I had gone with the full intention of experimenting the caapi myself, but I had scarcely dispatched one cup of the nauseous beverage, which is but half the dose, when the ruler of the feast . . . came up with a woman bearing a large calabash of caxiri (mandioca beer), of which I must need take a copious draught, and as I know the mode of its preparation, it was gulped down with secret loathing. Scarcely had I accomplished this feat, when a large cigar 2 feet long and as thick as the wrist was put lighted into my hand, and etiquette demanded that I should take a few whiffs of it--I who had never in my life smoked a cigar or a pipe of tobacco. Above all this, I must drink a large cup of palm wine, and it will readily be understood that the effect of such a complex dose was a strong inclination to vomit, which was only overcome by lying down in a hammock and drinking a cup of coffee. (Cited in Schultes 1970, p. 26).
We can see from the above that Spruce did not describe very many details of his own experience, except of course, some interesting side comments on his disgust with native alcoholic intoxicants.

Michael J. Harner: An American anthropologist trained at the University of California at Berkeley, Dr. Harner is now a professor of anthropology at the New School for Social Research in New York. He went to study the Jivaro Indians of the Ecuadorian Amazon in 1956-1957. During the first year that Dr. Harner worked among the Jivaro, he didn't appreciate the psychological impact of the natema or ayahuasca drink upon the native view of reality. The drink itself has many names in different parts of the Amazon-called yagé or yajé in Colombia, ayahuasca in Peru and parts of Ecuador, and caapi in Brazil. The Jivaro are among the best known Amazonian group to use this preparation in crossing over to the supernatural world at will to deal with the forces they believe influence and even determine the events of waking life. In 1961 Dr. Harner returned to the Ecuadorian Amazon and was able to drink the hallucinogenic brew in the course of fieldwork with another Upper Amazon Basin tribe.

For several hours after drinking the brew, Harner found himself, although awake, in a world literally beyond his wildest dreams. He met bird-headed people as well as dragon-like creatures who explained that they were the true gods of this world. He enlisted the services of other spirit helpers in attempting to fly through the far reaches of the Galaxy. He found himself transported into a trance where the supernatural seemed natural and realized that anthropologists, including himself, had profoundly underestimated the importance of the drug in affecting native ideology.

In 1964, Dr. Harner returned to the Jivaro and studied the shamanistic use of the plant. An article he published in 1968 in Natural History reproduces drawings of one Jivaro shaman, who drew figures of what he saw while under the influence of the powerful natema. Snakes, devils of the Christian religion and jaguars were some of the things he saw.

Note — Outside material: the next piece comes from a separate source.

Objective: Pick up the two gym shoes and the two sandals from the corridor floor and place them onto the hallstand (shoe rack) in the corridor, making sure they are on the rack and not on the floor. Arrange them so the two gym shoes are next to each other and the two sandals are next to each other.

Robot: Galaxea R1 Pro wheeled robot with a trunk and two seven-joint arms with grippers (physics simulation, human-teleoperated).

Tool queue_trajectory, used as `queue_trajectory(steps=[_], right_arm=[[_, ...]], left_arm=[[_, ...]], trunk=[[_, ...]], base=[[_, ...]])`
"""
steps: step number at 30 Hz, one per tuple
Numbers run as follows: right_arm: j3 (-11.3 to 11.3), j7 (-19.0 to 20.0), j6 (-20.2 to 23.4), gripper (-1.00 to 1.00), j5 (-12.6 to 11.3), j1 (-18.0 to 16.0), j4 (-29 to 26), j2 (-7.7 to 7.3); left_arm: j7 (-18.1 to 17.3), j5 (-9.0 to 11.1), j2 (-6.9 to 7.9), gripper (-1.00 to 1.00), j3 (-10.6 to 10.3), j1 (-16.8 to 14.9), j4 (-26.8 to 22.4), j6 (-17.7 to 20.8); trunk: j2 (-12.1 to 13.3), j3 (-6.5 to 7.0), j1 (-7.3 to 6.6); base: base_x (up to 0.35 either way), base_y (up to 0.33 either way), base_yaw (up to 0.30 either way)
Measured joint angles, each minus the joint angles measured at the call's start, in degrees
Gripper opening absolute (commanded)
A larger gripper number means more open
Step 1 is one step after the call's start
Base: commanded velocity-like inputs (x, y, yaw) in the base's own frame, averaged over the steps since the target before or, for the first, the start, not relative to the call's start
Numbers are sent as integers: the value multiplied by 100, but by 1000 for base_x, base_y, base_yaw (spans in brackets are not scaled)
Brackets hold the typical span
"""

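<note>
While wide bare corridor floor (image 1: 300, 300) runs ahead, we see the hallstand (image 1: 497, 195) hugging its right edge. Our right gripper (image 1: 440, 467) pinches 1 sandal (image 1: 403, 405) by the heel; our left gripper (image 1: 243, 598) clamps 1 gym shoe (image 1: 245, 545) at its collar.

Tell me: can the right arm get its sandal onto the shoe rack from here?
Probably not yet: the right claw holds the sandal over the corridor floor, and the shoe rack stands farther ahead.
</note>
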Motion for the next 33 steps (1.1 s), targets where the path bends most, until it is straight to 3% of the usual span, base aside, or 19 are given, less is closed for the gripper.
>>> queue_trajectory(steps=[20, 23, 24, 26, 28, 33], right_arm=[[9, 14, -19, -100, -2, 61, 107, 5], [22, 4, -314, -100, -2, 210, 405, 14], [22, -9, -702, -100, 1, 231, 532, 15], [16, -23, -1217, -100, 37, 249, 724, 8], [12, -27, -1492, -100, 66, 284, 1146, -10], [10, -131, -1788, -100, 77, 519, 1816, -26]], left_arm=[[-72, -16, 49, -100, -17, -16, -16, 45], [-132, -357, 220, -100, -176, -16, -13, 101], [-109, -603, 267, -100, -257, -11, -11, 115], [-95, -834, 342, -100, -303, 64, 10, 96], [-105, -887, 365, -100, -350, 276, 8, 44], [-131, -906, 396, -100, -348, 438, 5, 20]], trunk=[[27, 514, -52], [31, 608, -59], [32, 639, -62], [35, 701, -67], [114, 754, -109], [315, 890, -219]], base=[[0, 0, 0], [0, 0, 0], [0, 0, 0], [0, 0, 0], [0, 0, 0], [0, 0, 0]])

Chilean Psychiatric Patients: The Chilean psychiatrist, Claudio Naranjo, administered one of the three major alkaloids of ayahuasca, called harmaline, to a population of thirty volunteers in Santiago under controlled conditions. The reactions of these persons are interesting to examine. Physical sensations accompanied the drug experience, with a sense of numbness of the hands or feet generally present. Distortions of body image were only rarely encountered, while subjects indicated isolated physical symptoms such as pressure in the head, discomfort in the chest or enhancement of sensations such as breathing or blinking. Eighteen of the volunteers reported dizziness or general malaise, which tended to appear or disappear throughout the session.

As far as perception was concerned, rarely were distortions of forms, alterations in the sense of depth or changes in the expression of faces part of the drug's effect. Naranjo found that with harmaline, the environment remains essentially unchanged, both in regard to its formal and aesthetic qualities. With eyes open, the most often reported phenomenon was the superposition of images on surfaces such as walls or ceiling. Or else imaginary scenes would be viewed simultaneously along with an undistorted perception of surrounding objects. Such imagery, however, was not usually taken to be "reality." Some people described lightning-like flashes.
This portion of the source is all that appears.